Ineligible Properties
- Rental/investment properties (not owner-occupied)
- Speculative real estate purchases
- Properties for ineligible businesses
Owner-Occupancy Requirement
Occupancy Rules by Property Type
Per SBA SOP 50 10 8, owner-occupancy requirements differ based on whether you’re purchasing an existing building or constructing new:
| Property Type | Minimum Owner-Occupancy |
|---|---|
| Existing building | 51% |
| New construction | 60% |
Occupancy is measured by square footage.
Timing Requirements
- Existing buildings: Must meet 51% occupancy at closing or within reasonable time
- New construction: Must meet 60% occupancy within 3 years of completion
You can rent out up to 49% of the property to tenants. Rental income can be included in cash flow analysis to support loan qualification—a nice way to offset your occupancy costs while still qualifying for SBA financing.
Application Process
Step 1: Gather Documentation
Real estate SBA loans require:
- Standard SBA documents: Form 1919, personal financial statements, tax returns
- Property information: Purchase agreement, property description, photos
- Environmental: Phase I environmental (ordered during process)
- Appraisal: Commercial appraisal by SBA-approved appraiser
- Business financials: P&L, balance sheet, projections
Step 2: Submit to Lenders
Submit your application to multiple SBA lenders for competitive term sheets. Real estate expertise varies significantly among lenders.
Step 3: Underwriting
Lender orders third-party reports:
- Appraisal: 2-3 weeks
- Phase I Environmental: 2-3 weeks
- Title search: 1-2 weeks
Step 4: SBA Authorization
Lender submits to SBA for authorization. PLP lenders can authorize in 3-5 days; standard processing takes 5-10 business days.
Step 5: Closing
Sign loan documents, fund escrow, and close on the property.
Timeline and Closing
Typical Timeline
| Phase | SBA 7(a) | SBA 504 |
|---|---|---|
| Application to term sheet | 1-2 weeks | 2-3 weeks |
| Underwriting + third-party reports | 3-4 weeks | 4-5 weeks |
| SBA authorization | 1 week | 2 weeks |
| Closing | 1-2 weeks | 1-2 weeks |
| Total | 45-75 days | 60-90 days |
Expediting the Process
- Have all documents ready before making an offer
- Choose experienced real estate SBA lenders
- Order Phase I environmental early (can be done pre-approval)
- Respond to lender requests immediately
- Work with an SBA broker familiar with real estate transactions
SBA loans offer the best terms available for owner-occupied commercial real estate—25-year fully amortizing terms, down payments as low as 10%, and competitive rates.

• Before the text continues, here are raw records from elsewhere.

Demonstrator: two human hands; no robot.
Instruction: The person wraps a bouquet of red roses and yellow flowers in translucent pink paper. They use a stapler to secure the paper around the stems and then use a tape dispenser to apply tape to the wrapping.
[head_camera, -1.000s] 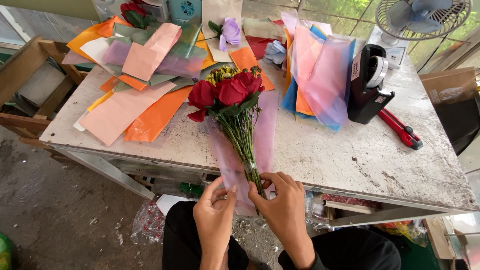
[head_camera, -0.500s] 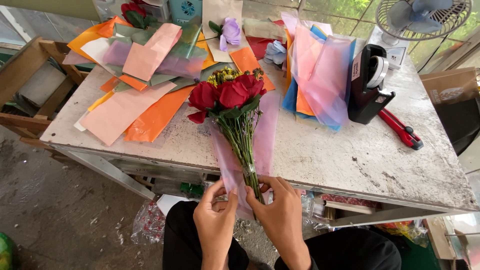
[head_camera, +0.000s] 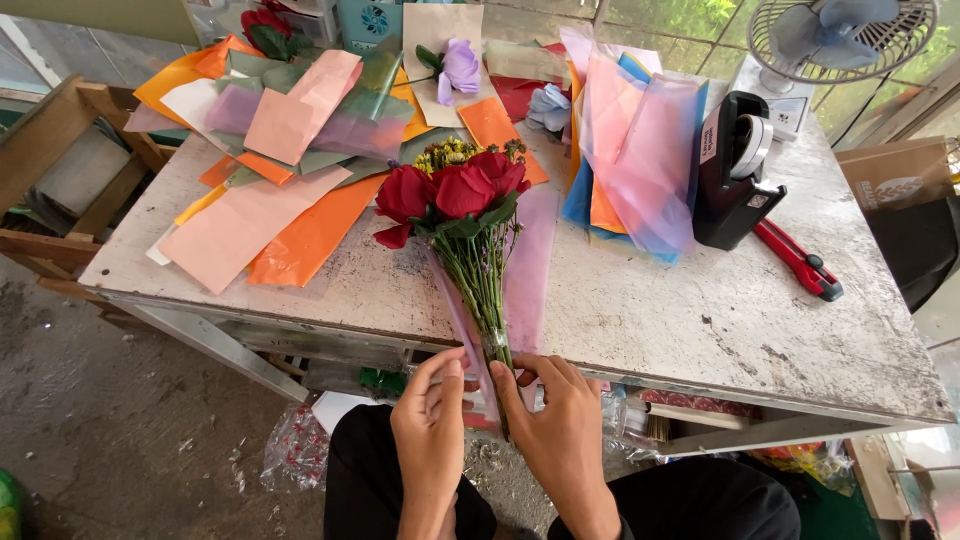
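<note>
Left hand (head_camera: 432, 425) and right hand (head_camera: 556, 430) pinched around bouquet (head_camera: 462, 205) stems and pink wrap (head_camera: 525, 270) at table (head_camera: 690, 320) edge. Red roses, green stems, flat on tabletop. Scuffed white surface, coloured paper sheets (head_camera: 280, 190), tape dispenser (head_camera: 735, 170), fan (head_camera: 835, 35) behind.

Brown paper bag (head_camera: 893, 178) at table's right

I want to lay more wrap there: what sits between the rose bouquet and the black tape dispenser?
In the head view, a stack of pink, blue and orange sheets lies between bouquet and tape dispenser.
</note>
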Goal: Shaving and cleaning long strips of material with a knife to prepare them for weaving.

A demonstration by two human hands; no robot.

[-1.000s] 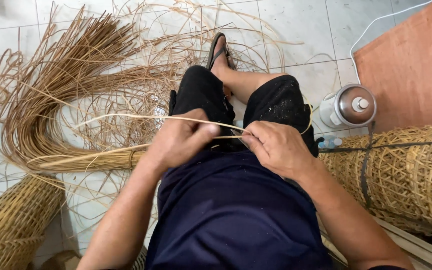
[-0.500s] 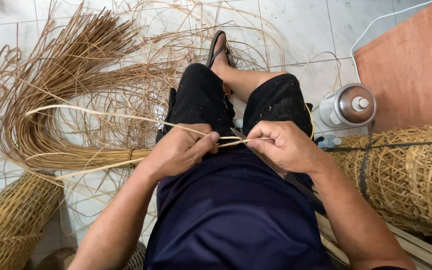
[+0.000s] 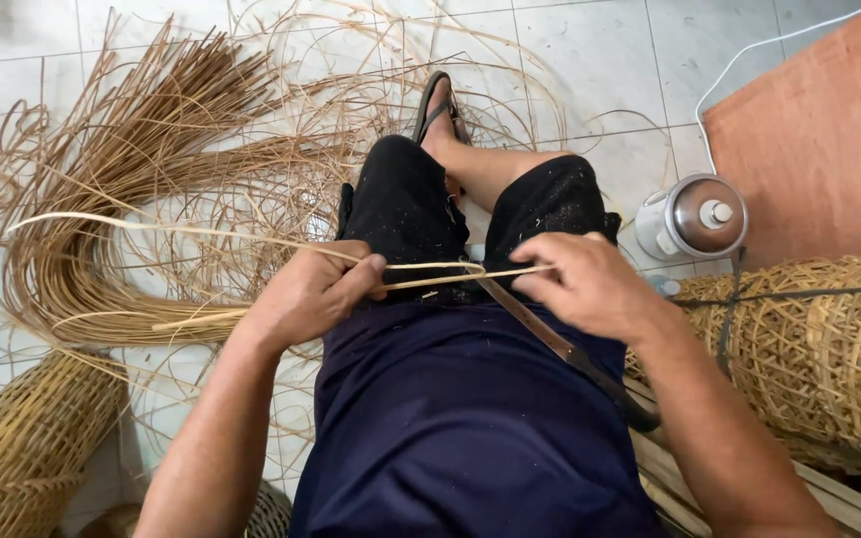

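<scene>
We've got both hands, left hand (image 3: 316, 294) and right hand (image 3: 585, 284), pinching the rattan strip (image 3: 450, 271) against the knife (image 3: 540, 334), so a slip could nick us.

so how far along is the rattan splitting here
Done: woven cane rolls lie at the right and lower left. In hand: the left hand and right hand pinch one rattan strip against a long blade. Left: a large bundle of loose strands still lies on the floor.
</scene>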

Choose SBA 7(a) for flexibility and speed, or SBA 504 for the lowest fixed rates on larger projects. Either way, you’ll enjoy significantly better terms than conventional commercial mortgages.
Frequently Asked Questions
Yes, both SBA 7(a) and 504 loans can be used to purchase commercial real estate, with terms up to 25 years and down payments as low as 10%.

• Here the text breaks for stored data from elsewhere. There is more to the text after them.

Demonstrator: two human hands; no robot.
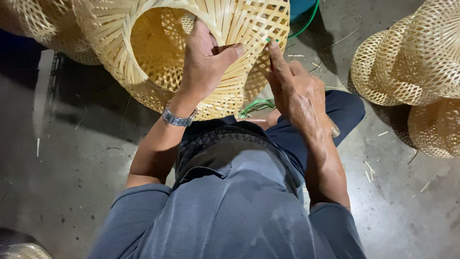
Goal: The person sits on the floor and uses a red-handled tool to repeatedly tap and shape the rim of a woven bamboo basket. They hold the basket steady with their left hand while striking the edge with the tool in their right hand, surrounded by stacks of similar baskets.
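Note:
A large woven bamboo basket (pixel 158 52) lies on its side in front of me, its open mouth facing up toward me. My left hand (pixel 203 60) grips the basket's rim, fingers inside and thumb over the outer weave; a metal watch is on that wrist. My right hand (pixel 294 91) is closed around a thin tool with a green tip (pixel 269 42), index finger stretched along it, and the tip touches the outer weave just right of the left thumb. Green cord (pixel 256 105) lies under the basket by my knee.
Several finished woven bamboo baskets (pixel 412 57) are stacked at the right, another stands at the top left (pixel 28 21). A blue tub (pixel 302 9) with green cord sits behind the basket. The concrete floor (pixel 72 158) carries scattered bamboo slivers.

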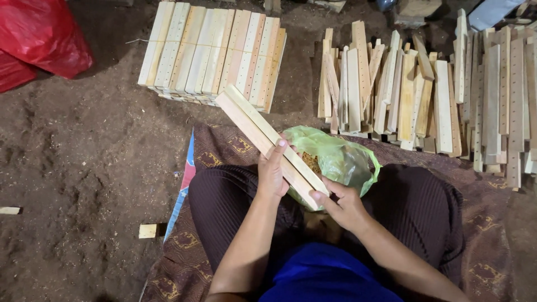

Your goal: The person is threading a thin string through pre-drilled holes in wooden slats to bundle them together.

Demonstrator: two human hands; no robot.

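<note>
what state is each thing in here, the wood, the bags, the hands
pair of long pale wooden slats: held together, tilted
left hand: gripping the slats mid-length
right hand: at the slats' lower end
green plastic bag: open, on the lap
neat block of drilled slats: stacked flat
loose pile of slats: jumbled
red plastic bag: bulging

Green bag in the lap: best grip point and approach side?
Take the green bag by its crumpled rim on the far right, coming from the person's right. It lies open and slack between the knees, so the rim gathers easily. The near left side is blocked: the slats cross it, held by the left hand and right hand.
</note>
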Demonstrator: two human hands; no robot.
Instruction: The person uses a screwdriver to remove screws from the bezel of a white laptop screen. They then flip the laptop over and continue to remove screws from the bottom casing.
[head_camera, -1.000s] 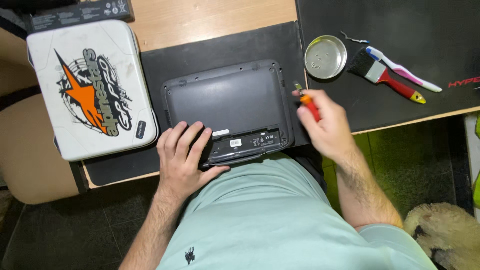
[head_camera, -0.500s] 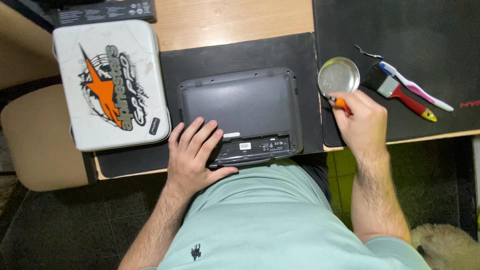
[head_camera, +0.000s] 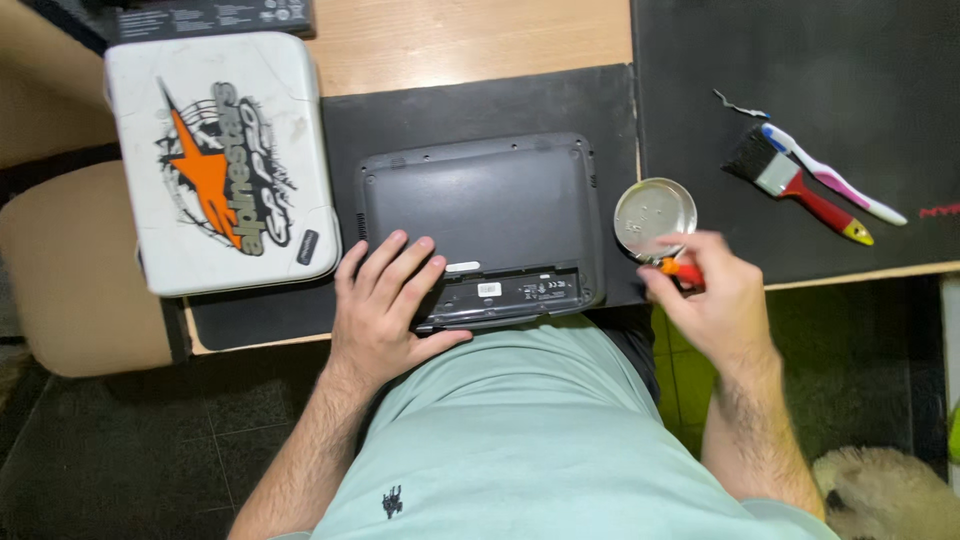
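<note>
The right hand (head_camera: 712, 300) keeps its grip pinched around a small tool with an orange-red handle (head_camera: 684, 270), the tip of which reaches to the near rim of a round metal tin (head_camera: 652, 212); the motion blurs the fingers, so exactly how they wrap the handle cannot be told. The left hand (head_camera: 385, 300) lies flat with fingers spread on the near left corner of a dark grey laptop (head_camera: 480, 205), which sits upside down, its open bay along the near edge showing a small white label. The laptop rests on a black mat (head_camera: 480, 105) on the wooden surface (head_camera: 470, 40), directly in front of the person's light green shirt (head_camera: 530, 440). Just left of the laptop lies a white case with an orange star (head_camera: 220, 160). Beyond the tin, on a second dark mat (head_camera: 800, 60), lie a red-handled paintbrush (head_camera: 790, 182) and a toothbrush (head_camera: 830, 180), side by side.
</note>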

Standard is 10% for SBA 7(a) and 10-15% for SBA 504. With seller financing on full standby, you may qualify for 5% cash down per current SBA guidelines.
Yes. Per SBA rules, your business must occupy at least 51% of existing buildings or 60% of new construction (by square footage). You can rent out the remaining space to tenants.

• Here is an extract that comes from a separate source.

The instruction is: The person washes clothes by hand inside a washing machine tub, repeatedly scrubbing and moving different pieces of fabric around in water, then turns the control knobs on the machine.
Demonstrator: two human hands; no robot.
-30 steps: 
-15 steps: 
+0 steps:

504 offers lower fixed rates but takes longer and requires two loans. 7(a) is more flexible and faster. For projects over $3M focused on real estate, 504 often makes sense. For smaller deals or when you need working capital too, 7(a) is often better.
Typically 45-75 days for SBA 7(a) and 60-90 days for SBA 504. Third-party reports (appraisal, environmental) are often the longest items in the timeline.
Yes. Both SBA 7(a) and 504 can finance new construction. The timeline is longer due to the construction period, but terms remain favorable with up to 25-year amortization.